Isgaard meldet sich zwei Jahre nach dem letzten Album Naked (2014) zurück. Whiteout nennt sich das bereits sechste Album (davor gab es u.a. Wooden Houses aus dem Jahr 2008) der Sängerin Isgaard und des Produzenten, Komponisten und Musikers Jens Lueck, denn auch wenn Isgaard auf dem Cover steht, so ist es doch eigentlich ein gemeinsames Projekt der beiden Musiker. Und man kann konstatieren, dass die Formation von Platte zu Platte besser geworden ist.

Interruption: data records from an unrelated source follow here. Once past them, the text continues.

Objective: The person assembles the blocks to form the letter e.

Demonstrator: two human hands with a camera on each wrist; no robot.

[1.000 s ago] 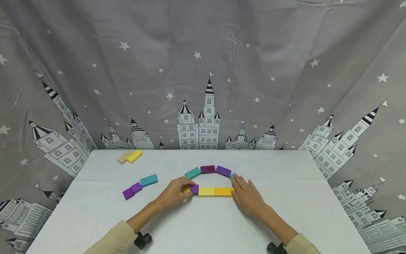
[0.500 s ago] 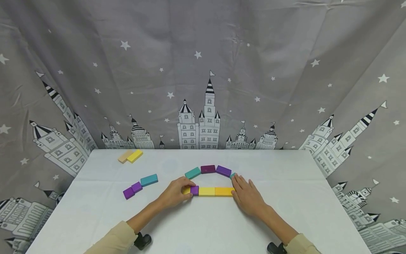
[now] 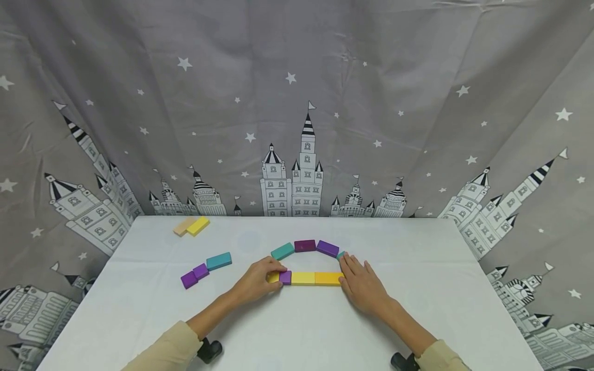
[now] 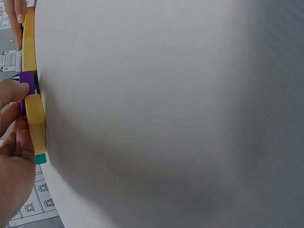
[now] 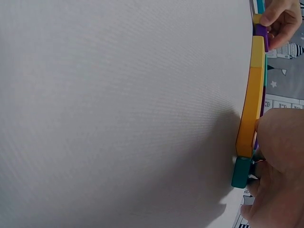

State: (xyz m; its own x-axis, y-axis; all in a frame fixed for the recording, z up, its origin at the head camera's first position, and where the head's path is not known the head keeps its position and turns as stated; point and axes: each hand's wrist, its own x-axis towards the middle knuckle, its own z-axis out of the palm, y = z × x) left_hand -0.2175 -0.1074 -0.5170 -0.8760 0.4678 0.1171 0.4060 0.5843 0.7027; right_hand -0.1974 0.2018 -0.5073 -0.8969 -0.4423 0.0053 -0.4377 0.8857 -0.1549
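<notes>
My left hand [image 3: 260, 279] pinches a small purple block [image 3: 285, 277], with its thumb on the near side in the left wrist view. Left of it lies a yellow block [image 4: 36, 121], partly covered by that hand in the head view. The row runs on right with a yellow block [image 3: 303, 278] and an orange block [image 3: 327, 279]. My right hand [image 3: 364, 286] lies with fingers extended at the row's right end, touching a teal block [image 3: 341, 254]. Behind the row curve a teal block [image 3: 282, 251], a maroon block [image 3: 304, 246] and a purple block [image 3: 327, 248].
Two small purple blocks [image 3: 195, 275] and a blue-teal block [image 3: 218, 261] lie in a line to the left. Farther back are a tan block [image 3: 183, 227] and a yellow block [image 3: 198, 226]. A grey castle-print curtain [image 3: 394, 77] hangs behind the white table [image 3: 297, 335].
</notes>
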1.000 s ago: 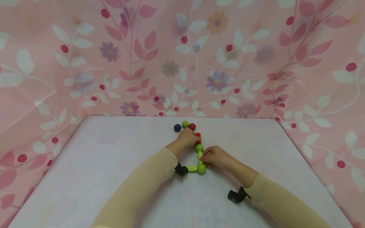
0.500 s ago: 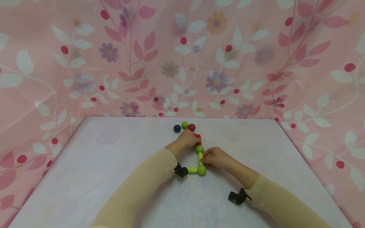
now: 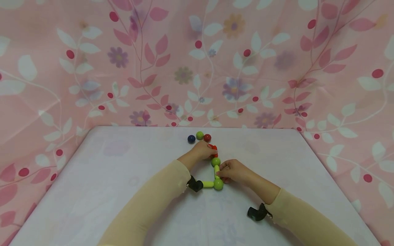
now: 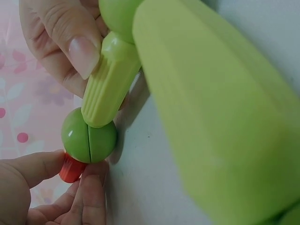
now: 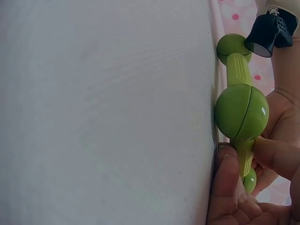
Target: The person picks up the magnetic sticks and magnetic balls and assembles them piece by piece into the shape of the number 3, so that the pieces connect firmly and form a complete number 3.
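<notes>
My left hand (image 3: 201, 150) pinches a short red rod (image 3: 215, 151) at the far end of a linked row of toy pieces. The rod meets a green ball (image 4: 89, 136); whether it is fully joined I cannot tell. My right hand (image 3: 234, 171) pinches a ribbed yellow-green rod (image 4: 110, 82) between thumb and fingers. That rod runs from this ball to a nearer green ball (image 5: 241, 112). From the nearer ball another yellow-green rod (image 3: 208, 184) extends left, its end hidden behind the left wrist camera in the head view. A further green ball (image 5: 233, 47) caps it in the right wrist view.
Behind the left hand lie a dark blue ball (image 3: 191, 139), a green ball (image 3: 199, 135) and a red ball (image 3: 207, 137). The white table (image 3: 123, 153) ends at a pink floral cloth (image 3: 184, 68). Black wrist cameras jut from both sleeves.
Both hands keep their pinches on the same rods. A little more red shows by the left fingers than one second ago. The head view has shifted slightly.
</notes>
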Demonstrator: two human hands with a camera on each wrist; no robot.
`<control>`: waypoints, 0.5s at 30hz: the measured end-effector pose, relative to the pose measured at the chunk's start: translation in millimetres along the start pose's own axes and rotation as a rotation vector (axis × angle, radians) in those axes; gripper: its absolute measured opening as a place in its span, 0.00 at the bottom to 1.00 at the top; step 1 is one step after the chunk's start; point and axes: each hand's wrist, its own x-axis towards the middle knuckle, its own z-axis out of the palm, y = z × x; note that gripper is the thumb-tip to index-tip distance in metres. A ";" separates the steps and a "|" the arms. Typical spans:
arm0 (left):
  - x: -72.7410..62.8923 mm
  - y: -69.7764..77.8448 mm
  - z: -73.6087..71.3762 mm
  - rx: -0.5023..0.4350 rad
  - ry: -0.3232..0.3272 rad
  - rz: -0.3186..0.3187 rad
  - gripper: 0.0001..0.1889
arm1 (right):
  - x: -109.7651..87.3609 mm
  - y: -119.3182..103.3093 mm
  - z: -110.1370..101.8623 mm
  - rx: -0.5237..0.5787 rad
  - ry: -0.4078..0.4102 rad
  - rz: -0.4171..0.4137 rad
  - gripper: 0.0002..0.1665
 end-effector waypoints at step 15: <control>-1.3 0.3 -1.2 -0.046 -0.019 -0.029 0.10 | -3.0 -0.1 1.0 0.017 -0.003 -0.009 0.15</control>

War schon der Vorgänger Naked sehr gut, so ist Whiteout sicherlich die beste Produktion des Duos bisher. Ein Grund ist das sehr gute Songwriting, welches deutlich abwechslungsreicher ausgefallen ist, als dies bei früheren Veröffentlichungen der Fall war. Der Grundsound ist zwar gleich geblieben – es gibt eine Art Cross-Over-Pop – doch die Einflüsse sind deutlich vielfältiger ausgefallen. So gibt es folkige Passagen, Art-Pop-Elementen oder rockigere Arrangements. Und das tut der Musik spürbar gut. Hier verdienen sich die Gastmusiker auch ein großes Lob, denn vor allem die echten Streicher werten den Sound enorm auf. Und Ingo Salzmann bringt mit seiner E-Gitarre stellenweise floyd’sche Anklänge in die Musik ein. So entstehen stimmungsvolle Klangflächen über die sich der Gesang von Isgaard legen kann und die Grundlage nutzt, um mit ihrer tollen Stimme, das Tüpfelchen auf dem I zu setzen. Höhepunkt ist sicherlich das dreigeteilte titelgebende Epos “Whiteout“ mit seinen gut 13 Minuten, die nie langweilig werden und fast schon progressiven Charakter aufweisen.

Whiteout ist richtig gut geworden und hat großes Potenzial, auch eine größere Hörerschaft zu finden. Isgaard ist in der ersten Liga angekommen und muss sich vor der Konkurrenz nicht verstecken. Überzeugend!